Because of stricter controls
The trade association threatened Migros and Coop with a lawsuit because they would sell non-essential products. Now the association is pulling back.
- The Swiss trade association accused the retailers Migros and Coop of violating federal requirements.
- Migros and Coop would continue to sell non-vital goods, creating a disadvantage for small retailers and traders.
- Migros and Coop vehemently rejected the allegations.
- The trade association threatened a lawsuit for a short time, but is now waiving it.
- The reason for this is that the federal government wants to carry out stricter product range checks in the future.
The trade association has given its anger away in recent weeks: it threatened to sue Migros and Coop because they would sell non-essential goods and thus violate the requirements of the Federal Council, as 20 minutes reported. According to the trade association, this is a distortion of the competition.

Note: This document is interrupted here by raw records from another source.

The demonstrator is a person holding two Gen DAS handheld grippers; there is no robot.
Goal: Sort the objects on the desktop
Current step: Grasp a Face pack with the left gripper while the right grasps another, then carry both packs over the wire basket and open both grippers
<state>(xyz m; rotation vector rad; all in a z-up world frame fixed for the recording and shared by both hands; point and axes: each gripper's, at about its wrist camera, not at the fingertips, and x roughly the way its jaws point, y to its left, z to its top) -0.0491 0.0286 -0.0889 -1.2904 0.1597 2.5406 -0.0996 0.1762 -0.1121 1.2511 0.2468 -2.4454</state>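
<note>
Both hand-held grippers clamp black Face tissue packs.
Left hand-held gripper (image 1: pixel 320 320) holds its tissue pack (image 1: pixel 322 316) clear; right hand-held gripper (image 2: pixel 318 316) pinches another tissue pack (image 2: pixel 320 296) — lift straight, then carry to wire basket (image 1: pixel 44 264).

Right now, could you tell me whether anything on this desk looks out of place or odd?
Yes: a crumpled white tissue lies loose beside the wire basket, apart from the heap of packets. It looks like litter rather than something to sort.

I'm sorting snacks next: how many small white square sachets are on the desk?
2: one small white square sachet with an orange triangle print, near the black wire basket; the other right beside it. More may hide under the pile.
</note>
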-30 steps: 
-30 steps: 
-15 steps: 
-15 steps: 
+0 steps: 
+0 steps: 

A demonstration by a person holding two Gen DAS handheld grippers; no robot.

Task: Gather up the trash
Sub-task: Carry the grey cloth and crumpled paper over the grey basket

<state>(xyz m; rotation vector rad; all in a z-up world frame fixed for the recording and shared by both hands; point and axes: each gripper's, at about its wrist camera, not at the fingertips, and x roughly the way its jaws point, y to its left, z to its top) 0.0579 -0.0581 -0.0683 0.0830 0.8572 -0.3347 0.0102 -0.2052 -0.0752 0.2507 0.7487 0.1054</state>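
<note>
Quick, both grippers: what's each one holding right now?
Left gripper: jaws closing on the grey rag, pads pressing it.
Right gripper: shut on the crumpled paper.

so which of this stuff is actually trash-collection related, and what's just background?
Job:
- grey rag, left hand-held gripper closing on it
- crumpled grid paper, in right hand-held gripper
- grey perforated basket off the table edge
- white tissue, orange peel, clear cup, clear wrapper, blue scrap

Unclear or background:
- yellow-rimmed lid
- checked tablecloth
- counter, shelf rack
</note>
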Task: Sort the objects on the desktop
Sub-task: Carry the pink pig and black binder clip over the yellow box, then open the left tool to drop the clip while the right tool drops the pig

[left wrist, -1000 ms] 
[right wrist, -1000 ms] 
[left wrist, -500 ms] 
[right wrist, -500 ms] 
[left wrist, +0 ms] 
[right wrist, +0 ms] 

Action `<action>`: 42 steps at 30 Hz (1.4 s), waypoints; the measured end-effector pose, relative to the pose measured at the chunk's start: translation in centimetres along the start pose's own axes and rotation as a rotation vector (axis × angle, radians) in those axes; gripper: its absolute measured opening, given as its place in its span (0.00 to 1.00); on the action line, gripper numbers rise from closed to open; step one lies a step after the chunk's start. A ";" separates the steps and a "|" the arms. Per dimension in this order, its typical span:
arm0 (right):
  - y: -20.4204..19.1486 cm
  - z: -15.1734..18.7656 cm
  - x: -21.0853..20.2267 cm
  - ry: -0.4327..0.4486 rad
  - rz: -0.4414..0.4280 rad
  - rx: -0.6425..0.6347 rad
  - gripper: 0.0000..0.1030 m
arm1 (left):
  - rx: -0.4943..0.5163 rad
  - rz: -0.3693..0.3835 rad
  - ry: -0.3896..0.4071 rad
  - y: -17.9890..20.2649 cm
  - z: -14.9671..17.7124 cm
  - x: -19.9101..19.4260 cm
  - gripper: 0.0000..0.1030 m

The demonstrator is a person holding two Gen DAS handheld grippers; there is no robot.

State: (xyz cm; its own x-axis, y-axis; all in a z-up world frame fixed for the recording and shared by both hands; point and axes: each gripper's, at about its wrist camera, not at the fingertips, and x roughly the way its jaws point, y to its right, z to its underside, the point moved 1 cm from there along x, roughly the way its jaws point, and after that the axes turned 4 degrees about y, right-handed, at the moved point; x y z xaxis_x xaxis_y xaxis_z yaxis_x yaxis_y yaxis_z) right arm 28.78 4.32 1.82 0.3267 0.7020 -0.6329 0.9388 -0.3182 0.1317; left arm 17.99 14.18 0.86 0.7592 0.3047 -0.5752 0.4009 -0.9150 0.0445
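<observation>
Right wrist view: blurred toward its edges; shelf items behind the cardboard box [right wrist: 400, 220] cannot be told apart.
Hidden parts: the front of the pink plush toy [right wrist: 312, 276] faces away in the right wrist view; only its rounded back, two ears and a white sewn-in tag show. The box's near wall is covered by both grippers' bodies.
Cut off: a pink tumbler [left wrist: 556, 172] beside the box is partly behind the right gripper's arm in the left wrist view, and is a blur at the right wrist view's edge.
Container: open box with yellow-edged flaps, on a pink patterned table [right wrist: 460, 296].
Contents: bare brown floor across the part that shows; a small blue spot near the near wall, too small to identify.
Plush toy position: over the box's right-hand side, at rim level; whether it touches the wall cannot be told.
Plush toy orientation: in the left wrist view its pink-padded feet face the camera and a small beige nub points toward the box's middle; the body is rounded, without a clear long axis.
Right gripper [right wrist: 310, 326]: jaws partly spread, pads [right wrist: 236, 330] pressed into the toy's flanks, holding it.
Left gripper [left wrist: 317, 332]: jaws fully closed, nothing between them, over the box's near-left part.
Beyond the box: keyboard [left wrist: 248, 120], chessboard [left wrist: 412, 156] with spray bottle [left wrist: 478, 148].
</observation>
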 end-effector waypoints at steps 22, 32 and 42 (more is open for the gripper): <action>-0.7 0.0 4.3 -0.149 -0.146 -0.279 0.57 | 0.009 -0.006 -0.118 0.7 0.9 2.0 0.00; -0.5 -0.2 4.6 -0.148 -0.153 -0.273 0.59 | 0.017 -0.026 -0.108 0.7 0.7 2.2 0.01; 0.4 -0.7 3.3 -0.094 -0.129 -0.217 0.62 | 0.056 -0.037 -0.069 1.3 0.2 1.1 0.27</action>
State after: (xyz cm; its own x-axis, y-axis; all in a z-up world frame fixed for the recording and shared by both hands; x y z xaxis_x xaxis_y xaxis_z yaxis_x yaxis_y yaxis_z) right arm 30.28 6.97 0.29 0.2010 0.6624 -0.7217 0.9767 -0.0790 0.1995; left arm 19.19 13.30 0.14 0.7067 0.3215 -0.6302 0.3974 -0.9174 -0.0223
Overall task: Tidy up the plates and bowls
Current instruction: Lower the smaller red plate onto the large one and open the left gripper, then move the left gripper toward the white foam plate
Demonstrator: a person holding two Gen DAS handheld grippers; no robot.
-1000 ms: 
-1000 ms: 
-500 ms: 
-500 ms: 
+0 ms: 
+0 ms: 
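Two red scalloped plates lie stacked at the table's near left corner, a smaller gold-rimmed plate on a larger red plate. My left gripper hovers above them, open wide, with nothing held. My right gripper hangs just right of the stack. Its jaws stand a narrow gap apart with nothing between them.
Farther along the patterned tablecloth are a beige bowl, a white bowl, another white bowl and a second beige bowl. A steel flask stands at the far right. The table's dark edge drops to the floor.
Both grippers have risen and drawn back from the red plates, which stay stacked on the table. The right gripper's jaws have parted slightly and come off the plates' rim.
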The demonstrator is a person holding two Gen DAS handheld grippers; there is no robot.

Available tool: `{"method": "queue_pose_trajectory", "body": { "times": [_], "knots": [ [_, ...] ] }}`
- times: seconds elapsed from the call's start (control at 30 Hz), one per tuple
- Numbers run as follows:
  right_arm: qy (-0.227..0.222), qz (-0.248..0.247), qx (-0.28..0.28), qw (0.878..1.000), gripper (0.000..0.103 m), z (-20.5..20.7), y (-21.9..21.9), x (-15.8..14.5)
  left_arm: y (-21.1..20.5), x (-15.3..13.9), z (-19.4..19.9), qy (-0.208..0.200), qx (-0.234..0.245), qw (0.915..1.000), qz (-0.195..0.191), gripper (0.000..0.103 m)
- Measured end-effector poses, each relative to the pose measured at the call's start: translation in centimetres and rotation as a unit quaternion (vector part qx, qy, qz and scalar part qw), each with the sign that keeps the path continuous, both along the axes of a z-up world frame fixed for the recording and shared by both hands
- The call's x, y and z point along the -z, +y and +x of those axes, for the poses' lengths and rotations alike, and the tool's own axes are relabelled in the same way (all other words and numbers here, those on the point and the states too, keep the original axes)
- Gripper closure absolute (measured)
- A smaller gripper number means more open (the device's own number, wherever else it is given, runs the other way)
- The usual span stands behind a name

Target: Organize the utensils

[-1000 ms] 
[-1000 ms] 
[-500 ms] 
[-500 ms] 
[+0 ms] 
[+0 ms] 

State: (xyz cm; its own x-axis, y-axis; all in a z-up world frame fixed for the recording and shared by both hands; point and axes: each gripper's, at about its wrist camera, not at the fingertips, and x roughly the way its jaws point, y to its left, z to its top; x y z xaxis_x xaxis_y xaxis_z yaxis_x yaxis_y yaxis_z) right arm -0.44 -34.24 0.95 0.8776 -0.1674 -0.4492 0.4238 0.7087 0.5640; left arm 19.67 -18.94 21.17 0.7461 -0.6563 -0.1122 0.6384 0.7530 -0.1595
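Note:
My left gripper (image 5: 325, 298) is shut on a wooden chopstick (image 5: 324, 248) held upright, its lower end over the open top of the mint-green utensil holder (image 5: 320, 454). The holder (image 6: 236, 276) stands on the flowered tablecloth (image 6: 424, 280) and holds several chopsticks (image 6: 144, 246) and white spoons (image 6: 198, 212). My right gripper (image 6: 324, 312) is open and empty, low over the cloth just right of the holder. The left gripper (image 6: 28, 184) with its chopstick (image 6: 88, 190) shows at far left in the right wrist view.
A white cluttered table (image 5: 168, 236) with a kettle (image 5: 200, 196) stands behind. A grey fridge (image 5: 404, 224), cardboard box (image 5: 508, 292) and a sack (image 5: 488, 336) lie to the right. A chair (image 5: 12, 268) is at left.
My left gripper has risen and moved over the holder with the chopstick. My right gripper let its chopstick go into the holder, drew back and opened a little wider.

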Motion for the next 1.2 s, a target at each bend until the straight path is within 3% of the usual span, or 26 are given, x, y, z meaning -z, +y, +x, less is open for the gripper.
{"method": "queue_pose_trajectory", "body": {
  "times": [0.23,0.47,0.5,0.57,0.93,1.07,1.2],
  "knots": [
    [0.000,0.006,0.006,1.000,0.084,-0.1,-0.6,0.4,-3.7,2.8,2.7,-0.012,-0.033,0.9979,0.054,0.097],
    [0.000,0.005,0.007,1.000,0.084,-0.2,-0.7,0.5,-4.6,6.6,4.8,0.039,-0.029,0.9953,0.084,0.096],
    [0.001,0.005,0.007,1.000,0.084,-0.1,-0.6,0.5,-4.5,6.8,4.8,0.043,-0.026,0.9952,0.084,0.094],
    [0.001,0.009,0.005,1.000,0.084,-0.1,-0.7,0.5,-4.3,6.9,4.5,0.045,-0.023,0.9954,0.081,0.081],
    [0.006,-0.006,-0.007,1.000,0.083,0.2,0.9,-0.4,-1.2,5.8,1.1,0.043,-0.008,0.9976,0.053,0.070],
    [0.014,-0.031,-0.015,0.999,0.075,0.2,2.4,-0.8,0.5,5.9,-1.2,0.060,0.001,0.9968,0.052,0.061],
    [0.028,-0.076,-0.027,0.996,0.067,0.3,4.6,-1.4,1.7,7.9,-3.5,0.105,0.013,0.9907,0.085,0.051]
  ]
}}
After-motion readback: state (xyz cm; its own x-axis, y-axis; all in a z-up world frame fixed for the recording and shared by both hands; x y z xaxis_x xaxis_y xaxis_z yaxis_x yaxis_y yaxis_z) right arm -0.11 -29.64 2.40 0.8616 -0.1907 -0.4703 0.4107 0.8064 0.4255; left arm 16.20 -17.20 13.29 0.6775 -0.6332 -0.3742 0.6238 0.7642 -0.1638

As it became known on Tuesday, the association is now waiving a lawsuit against the detail giants.
But why does the director of the trade association Hans-Ulrich Bigler crab back when he claimed that there was enough evidence to file a lawsuit? “The Conference of Economic Directors has made a binding commitment to introduce stricter control measures in the cantons,” Bigler told Blick. Because of this tightening and the timely reaction of the major distributors, no action is being taken. In addition, the matter was heard by the Federal Council.
According to the trade association, the problem lies in the unclear design of the pandemic regulation. In the next few days, they want to deal with it further.